EXERCISE DIRECTIONS: Restate word for word the lines of the records below, starting at the line that contains "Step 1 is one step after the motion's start" and ending at the line that contains "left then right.", with both of those lines included and nothing else.

SOURCE DATA:
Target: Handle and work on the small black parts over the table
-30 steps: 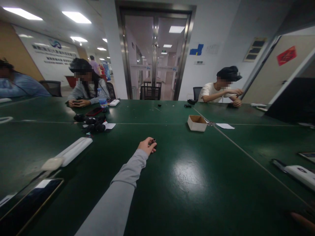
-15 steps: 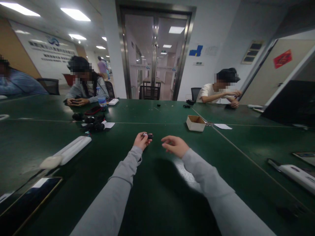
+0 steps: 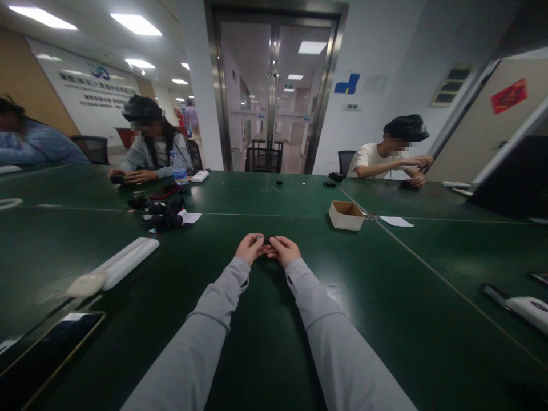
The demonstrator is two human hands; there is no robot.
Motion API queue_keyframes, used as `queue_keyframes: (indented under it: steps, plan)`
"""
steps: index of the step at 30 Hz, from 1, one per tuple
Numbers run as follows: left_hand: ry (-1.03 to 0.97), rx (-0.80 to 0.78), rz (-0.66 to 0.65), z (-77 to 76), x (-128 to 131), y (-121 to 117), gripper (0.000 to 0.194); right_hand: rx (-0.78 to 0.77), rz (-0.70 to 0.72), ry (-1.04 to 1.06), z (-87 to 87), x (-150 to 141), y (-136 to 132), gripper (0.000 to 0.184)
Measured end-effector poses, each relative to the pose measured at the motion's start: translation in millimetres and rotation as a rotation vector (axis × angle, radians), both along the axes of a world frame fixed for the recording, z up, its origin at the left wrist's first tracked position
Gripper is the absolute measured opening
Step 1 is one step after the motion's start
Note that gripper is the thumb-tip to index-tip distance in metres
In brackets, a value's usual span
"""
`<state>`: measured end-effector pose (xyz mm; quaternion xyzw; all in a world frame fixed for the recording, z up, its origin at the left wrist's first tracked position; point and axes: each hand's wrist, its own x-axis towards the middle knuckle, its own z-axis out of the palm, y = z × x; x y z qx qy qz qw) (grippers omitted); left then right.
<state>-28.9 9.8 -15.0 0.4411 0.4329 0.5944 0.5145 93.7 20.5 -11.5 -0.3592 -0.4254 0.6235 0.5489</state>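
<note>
A small black object (image 3: pixel 267 240) sits between my two hands, just above the green table (image 3: pixel 265 354); its kind is too small to tell. My left hand (image 3: pixel 249 249) grips its left end between thumb and fingers. Closed on its right end is my right hand (image 3: pixel 285 250), thumb on top. The fingertips of both hands nearly meet and cover much of the object.
An open cardboard box (image 3: pixel 346 217) stands ahead to the right. Black gear (image 3: pixel 165 214), a water bottle (image 3: pixel 180 171) and a white power bank (image 3: pixel 131 262) lie leftward. A phone (image 3: pixel 51 354) is near left. Other people sit across the table.
My right hand has moved left from apart and taken hold of the small black object's right end. My left hand keeps its grip. The view has shifted slightly.
</note>
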Motion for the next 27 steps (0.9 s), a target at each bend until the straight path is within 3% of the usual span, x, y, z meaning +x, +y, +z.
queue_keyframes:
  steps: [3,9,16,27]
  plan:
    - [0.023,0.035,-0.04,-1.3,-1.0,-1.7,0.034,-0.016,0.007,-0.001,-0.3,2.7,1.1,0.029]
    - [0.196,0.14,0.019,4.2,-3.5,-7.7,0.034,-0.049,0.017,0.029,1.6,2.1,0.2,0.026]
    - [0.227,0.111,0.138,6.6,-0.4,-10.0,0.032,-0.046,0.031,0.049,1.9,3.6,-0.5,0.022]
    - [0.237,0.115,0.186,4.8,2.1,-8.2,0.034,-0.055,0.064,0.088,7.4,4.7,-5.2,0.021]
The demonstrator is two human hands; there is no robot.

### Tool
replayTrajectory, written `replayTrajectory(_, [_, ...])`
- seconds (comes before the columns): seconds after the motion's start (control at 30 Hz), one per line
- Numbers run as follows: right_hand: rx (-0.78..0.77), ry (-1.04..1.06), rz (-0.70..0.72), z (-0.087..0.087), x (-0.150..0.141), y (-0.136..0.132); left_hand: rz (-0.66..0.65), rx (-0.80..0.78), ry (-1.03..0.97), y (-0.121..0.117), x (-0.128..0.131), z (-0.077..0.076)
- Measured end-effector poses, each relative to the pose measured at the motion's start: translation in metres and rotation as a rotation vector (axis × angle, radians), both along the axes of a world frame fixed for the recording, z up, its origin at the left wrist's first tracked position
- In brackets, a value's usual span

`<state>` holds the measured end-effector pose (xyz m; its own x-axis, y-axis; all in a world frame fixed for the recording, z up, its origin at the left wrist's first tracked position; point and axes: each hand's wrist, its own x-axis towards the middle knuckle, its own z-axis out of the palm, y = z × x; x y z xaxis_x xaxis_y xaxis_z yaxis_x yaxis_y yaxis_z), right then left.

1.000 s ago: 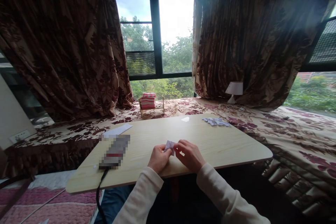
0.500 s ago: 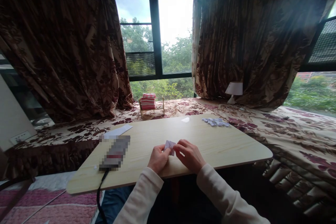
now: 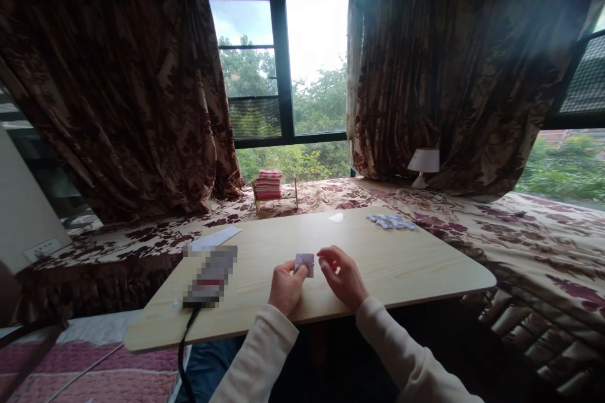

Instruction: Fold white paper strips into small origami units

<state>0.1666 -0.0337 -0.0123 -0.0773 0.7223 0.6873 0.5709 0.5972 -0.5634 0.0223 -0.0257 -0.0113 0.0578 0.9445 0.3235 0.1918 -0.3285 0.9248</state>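
A small folded piece of pale purple paper (image 3: pixel 305 262) is pinched between the thumb and fingers of my left hand (image 3: pixel 286 286), just above the near part of a light wooden table (image 3: pixel 397 264). My right hand (image 3: pixel 343 276) hovers a little to the right of the paper, apart from it, with its fingers curled loosely and nothing in them. Both arms wear cream sleeves.
A blurred object (image 3: pixel 210 277) with a black strap lies on the table's left side, a white paper strip (image 3: pixel 215 237) behind it. Several small folded papers (image 3: pixel 391 221) lie at the far right. A wooden rack with striped cloth (image 3: pixel 270 184) and a small lamp (image 3: pixel 423 164) stand by the window.
My right hand has let go of the folded paper and drawn slightly right. The left hand alone now holds it, lifted a little. The view has shifted slightly.
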Motion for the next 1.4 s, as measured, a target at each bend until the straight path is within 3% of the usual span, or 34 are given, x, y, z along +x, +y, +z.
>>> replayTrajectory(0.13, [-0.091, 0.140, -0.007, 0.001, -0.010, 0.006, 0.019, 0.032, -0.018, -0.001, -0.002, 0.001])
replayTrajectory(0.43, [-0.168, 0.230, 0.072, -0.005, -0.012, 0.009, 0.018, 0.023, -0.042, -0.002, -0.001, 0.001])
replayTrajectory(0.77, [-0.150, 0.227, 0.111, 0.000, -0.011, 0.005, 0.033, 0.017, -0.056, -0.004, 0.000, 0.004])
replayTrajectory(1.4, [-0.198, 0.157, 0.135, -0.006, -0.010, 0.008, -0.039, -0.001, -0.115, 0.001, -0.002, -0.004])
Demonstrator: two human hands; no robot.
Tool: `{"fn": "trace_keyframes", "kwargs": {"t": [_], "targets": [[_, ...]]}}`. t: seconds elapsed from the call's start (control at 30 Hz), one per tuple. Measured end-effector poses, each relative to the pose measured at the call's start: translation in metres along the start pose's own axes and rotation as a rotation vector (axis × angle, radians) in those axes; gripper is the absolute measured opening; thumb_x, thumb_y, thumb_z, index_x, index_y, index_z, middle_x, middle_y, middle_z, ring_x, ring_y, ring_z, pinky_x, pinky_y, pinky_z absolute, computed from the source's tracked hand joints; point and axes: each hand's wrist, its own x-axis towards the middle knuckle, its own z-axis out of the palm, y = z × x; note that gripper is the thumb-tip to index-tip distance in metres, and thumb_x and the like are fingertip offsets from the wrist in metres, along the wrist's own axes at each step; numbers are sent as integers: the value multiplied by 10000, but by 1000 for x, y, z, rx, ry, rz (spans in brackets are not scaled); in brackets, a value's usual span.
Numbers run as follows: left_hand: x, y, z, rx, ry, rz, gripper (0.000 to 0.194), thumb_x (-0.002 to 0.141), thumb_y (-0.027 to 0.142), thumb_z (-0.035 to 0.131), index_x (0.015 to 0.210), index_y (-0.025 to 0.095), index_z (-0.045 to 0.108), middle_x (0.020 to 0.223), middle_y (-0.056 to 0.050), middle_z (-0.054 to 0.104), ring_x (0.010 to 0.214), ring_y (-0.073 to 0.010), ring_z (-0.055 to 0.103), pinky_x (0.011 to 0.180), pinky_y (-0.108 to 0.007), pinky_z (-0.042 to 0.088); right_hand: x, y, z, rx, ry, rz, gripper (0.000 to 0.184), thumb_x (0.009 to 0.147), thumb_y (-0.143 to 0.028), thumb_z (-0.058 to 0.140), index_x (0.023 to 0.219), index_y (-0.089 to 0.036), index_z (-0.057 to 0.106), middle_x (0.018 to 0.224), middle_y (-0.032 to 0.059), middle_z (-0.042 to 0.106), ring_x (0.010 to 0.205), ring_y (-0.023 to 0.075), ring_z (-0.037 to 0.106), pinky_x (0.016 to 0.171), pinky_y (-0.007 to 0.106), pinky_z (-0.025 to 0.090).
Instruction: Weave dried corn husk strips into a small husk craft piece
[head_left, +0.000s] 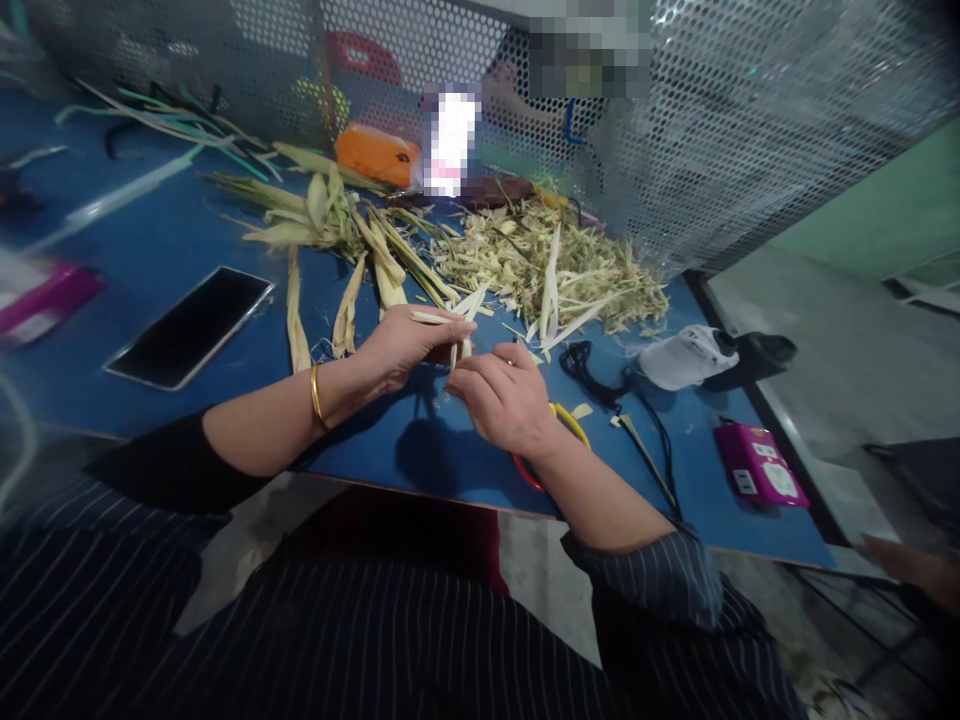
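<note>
My left hand (409,345), with a gold bangle on its wrist, is closed around a few pale leaf strips (466,305) that stick out past its fingers. Just to the right, my right hand (504,398) pinches the lower ends of the same strips, its fingers curled together. Both hands hover above the blue table (390,450) near its front edge. Under my right wrist lies a pair of scissors with red and yellow handles (566,420), partly hidden by the hand.
A heap of shredded leaf scraps (555,265) and longer whole leaves (330,215) lie behind the hands. A dark phone (191,325) rests at left, a pink device (757,465) and a black cable (645,420) at right. A perforated metal screen (750,120) backs the table.
</note>
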Motion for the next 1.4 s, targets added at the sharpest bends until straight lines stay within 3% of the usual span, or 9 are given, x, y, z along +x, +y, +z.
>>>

EXERCISE SOLUTION:
Step 1 is one step after the motion's start
Note that gripper is the thumb-tip to index-tip distance in metres
In brackets, a value's usual span
"""
`<state>`: measured end-effector pose (xyz mm; quaternion xyzw; all in a world frame fixed for the recording, z up, its origin at the left wrist's first tracked position; point and axes: each hand's wrist, its own x-axis towards the middle knuckle, its own z-axis out of the palm, y = z × x; x y z qx qy qz qw) (grippers omitted); left then right.

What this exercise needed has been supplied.